Assignment:
Your answer must be the exact lines below, starting with the line with "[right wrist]" and going on through the line with "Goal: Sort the", both included, with no pictures.
Segment Start: Source material
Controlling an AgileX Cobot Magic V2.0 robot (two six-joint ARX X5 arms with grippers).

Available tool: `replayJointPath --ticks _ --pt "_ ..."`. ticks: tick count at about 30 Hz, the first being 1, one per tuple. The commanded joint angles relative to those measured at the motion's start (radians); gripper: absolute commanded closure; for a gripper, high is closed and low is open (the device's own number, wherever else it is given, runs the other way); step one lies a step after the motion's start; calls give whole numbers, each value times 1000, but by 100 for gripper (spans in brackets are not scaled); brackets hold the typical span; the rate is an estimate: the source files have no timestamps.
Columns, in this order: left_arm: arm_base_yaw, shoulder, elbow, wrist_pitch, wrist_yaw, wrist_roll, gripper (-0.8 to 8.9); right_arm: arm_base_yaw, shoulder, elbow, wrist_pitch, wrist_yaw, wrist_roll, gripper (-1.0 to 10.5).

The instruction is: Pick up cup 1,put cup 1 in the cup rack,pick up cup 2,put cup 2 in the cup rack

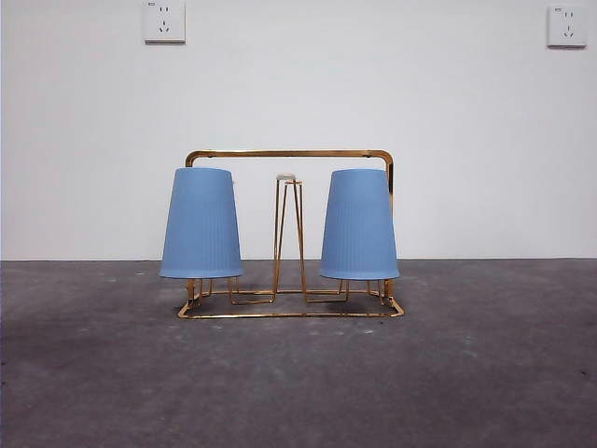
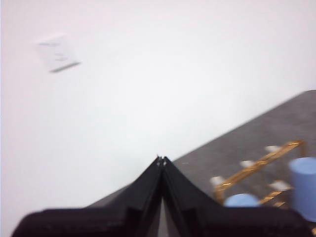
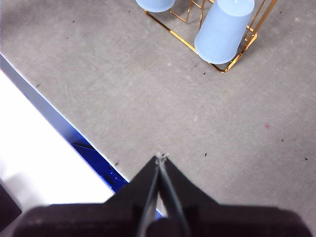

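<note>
Both cups (image 1: pixel 201 224) (image 1: pixel 359 224) sit inverted on the rack's (image 1: pixel 289 313) outer prongs to drain; left gripper (image 2: pixel 161 159) and right gripper (image 3: pixel 161 157) fingers closed, empty, well clear.

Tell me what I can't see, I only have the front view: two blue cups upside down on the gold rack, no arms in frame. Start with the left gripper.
Observer: The left gripper is shut and holds nothing; it points mostly at the wall, with the cup rack off to one side.
Operator: Now the right one.
Observer: The right gripper is shut too, empty, above bare table well clear of the rack.
Operator: Check a cup from above.
Observer: In the right wrist view, one blue cup sits upside down inside the rack's base frame.
</note>
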Motion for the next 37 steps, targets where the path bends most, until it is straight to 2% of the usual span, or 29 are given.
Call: replayJointPath --ticks 1,4,9,13,17,24,28,32,37 --pt "55 -34 -84 40 2 37 816 0 0 -7 -20 5 11 942" --pt "100 -91 -201 114 5 18 816 0 0 -7 -20 5 11 942" --pt "135 -193 -423 220 5 -63 816 0 0 -8 -20 5 11 942" --pt "136 -273 -570 243 -7 -108 816 0 0 -8 -20 5 11 942" --pt "137 -354 -697 243 -77 -158 816 0 0 -7 -20 5 11 942" --pt "137 -479 -845 240 -167 -213 816 0 0 -7 -20 5 11 942" --pt "137 -503 -904 233 -214 -279 816 0 0 -7 -20 5 11 941" --pt "137 -503 -961 227 -216 -369 816 0 0 -7 -20 5 11 941" --pt "138 -503 -964 242 -194 -398 816 0 1 -6 -19 5 11 941"
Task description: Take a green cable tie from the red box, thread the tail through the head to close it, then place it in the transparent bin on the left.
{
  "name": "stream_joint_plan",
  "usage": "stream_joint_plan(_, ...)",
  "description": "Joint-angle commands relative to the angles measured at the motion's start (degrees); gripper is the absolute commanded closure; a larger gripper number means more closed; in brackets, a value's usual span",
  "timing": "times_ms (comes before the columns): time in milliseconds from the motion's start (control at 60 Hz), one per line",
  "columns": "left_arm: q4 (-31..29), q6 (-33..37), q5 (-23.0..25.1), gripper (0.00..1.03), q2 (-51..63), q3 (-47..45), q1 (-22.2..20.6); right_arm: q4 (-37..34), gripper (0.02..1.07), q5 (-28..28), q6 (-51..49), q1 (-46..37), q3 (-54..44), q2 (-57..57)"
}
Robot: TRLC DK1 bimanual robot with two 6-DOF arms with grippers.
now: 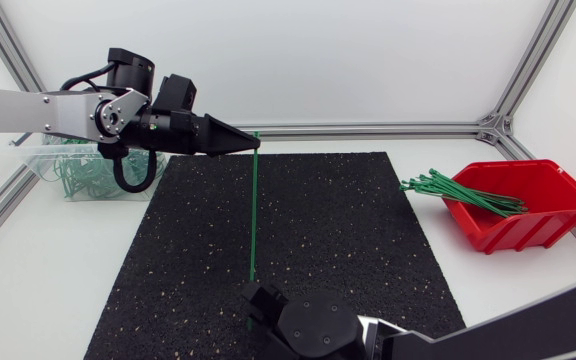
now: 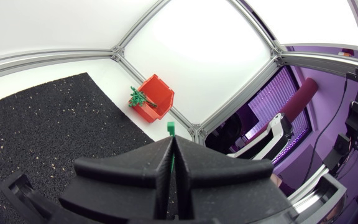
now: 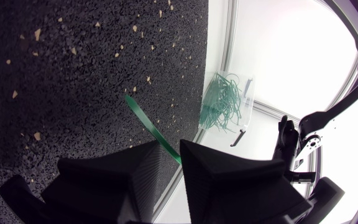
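A green cable tie [image 1: 253,200] runs straight down the head view over the black mat. My left gripper [image 1: 253,143] is shut on its head end, and in the left wrist view the green head [image 2: 170,129] pokes out past that gripper's pressed-together fingertips [image 2: 171,142]. My right gripper [image 1: 253,295] sits at the tie's tail end near the mat's front edge. In the right wrist view the tail [image 3: 148,121] passes into the narrow gap of my right gripper [image 3: 179,149], whose fingers stand slightly apart.
The red box [image 1: 528,210] at the right holds several more green ties [image 1: 458,190] hanging over its rim. The transparent bin [image 1: 68,165] at the back left holds closed ties. Both stand off the black mat [image 1: 348,230]. Aluminium rails frame the table.
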Motion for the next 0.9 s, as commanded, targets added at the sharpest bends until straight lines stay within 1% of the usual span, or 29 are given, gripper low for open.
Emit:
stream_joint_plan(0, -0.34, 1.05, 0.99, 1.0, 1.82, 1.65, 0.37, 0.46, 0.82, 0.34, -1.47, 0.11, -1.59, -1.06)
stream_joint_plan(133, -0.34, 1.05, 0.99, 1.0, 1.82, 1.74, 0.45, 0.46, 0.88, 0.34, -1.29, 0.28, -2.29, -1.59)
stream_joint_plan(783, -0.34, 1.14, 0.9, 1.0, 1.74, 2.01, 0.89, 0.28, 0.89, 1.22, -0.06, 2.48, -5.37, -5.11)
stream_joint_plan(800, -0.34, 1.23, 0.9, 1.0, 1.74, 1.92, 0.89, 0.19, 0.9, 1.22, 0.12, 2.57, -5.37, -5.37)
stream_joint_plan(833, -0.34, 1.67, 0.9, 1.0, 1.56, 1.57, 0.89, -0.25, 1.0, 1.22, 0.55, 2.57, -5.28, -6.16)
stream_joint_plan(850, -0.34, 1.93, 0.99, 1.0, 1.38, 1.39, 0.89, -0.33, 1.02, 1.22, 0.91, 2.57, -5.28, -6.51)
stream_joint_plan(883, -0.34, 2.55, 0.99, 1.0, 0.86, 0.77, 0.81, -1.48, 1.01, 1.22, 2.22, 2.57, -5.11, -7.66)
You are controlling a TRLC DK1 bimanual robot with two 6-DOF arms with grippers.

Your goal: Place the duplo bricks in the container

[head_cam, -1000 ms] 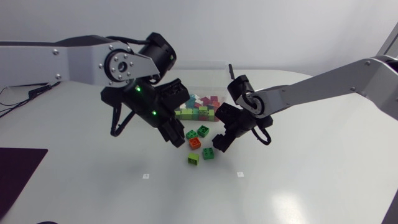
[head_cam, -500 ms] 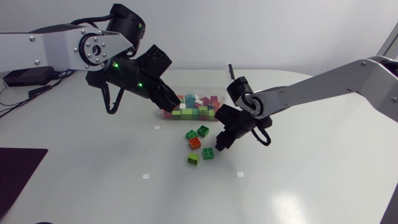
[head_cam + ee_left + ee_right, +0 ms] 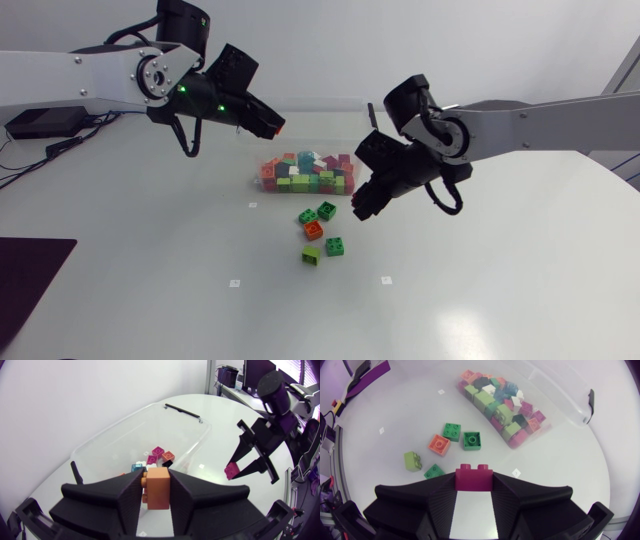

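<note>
My left gripper hangs above the table just left of the clear container, shut on an orange brick. The container holds a heap of mixed bricks. My right gripper hovers by the container's right end, shut on a magenta brick, which also shows in the left wrist view as the magenta brick. On the table in front of the container lie two green bricks, an orange brick, another green brick and a lime brick.
A dark mat lies at the table's left front edge. Small white markers dot the tabletop around the loose bricks.
My right gripper has shut on the magenta brick and lifted it up from beside the loose bricks. My left arm has swung up and back toward the container with its orange brick.
</note>
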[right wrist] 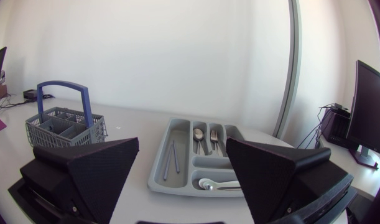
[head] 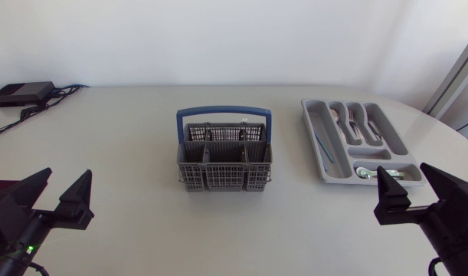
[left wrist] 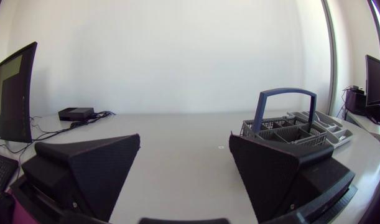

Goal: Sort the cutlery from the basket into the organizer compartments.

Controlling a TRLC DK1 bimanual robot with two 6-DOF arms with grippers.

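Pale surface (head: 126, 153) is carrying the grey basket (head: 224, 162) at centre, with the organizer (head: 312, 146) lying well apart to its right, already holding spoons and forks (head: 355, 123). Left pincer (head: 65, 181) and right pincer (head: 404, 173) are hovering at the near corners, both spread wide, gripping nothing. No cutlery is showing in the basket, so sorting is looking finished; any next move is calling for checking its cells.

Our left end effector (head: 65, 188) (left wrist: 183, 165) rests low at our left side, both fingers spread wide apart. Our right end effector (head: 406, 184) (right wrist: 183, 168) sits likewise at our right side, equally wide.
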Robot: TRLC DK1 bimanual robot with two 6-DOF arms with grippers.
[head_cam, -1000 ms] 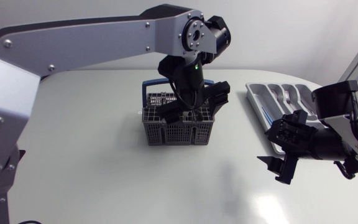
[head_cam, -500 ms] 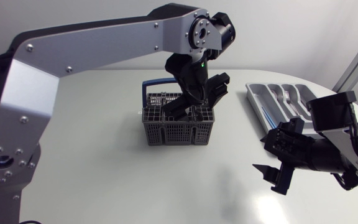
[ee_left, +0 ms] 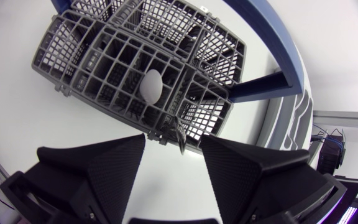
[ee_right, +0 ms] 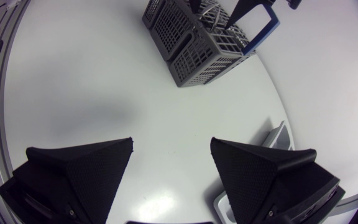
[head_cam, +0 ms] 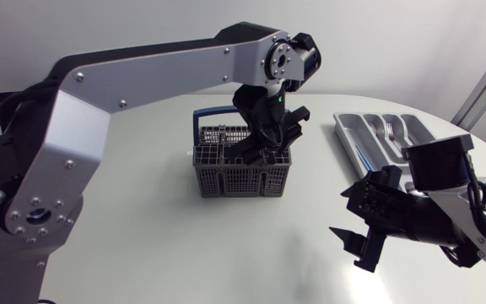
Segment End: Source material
Problem solution:
[right wrist] 
[head] 
[left wrist] 

Goal: Sort the cutlery from the basket into the organizer compartments.

Nothing else remains to be done in this exercise.